▶ **Problem**
Print every line of the material exactly.

══════

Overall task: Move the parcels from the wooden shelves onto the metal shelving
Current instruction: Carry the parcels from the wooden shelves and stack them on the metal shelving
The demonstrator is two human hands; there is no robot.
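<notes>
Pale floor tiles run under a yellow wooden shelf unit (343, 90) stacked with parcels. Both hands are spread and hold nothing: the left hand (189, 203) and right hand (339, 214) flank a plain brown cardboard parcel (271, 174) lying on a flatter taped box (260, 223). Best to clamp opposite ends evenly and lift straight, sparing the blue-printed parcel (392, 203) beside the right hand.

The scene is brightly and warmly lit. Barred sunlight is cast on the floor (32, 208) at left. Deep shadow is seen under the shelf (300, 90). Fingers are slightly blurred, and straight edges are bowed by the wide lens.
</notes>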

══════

▶ **Your solution**
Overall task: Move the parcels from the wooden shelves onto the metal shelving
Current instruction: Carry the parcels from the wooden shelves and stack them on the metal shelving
The demonstrator is two human hands; there is no robot.
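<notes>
Pale floor tiles run under a yellow wooden shelf unit (343, 90) stacked with parcels. Both hands are spread and hold nothing: the left hand (189, 203) and right hand (339, 214) flank a plain brown cardboard parcel (271, 174) lying on a flatter taped box (260, 223). Best to clamp opposite ends evenly and lift straight, sparing the blue-printed parcel (392, 203) beside the right hand.

The scene is brightly and warmly lit. Barred sunlight is cast on the floor (32, 208) at left. Deep shadow is seen under the shelf (300, 90). Fingers are slightly blurred, and straight edges are bowed by the wide lens.
</notes>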

What is written here forms the complete answer.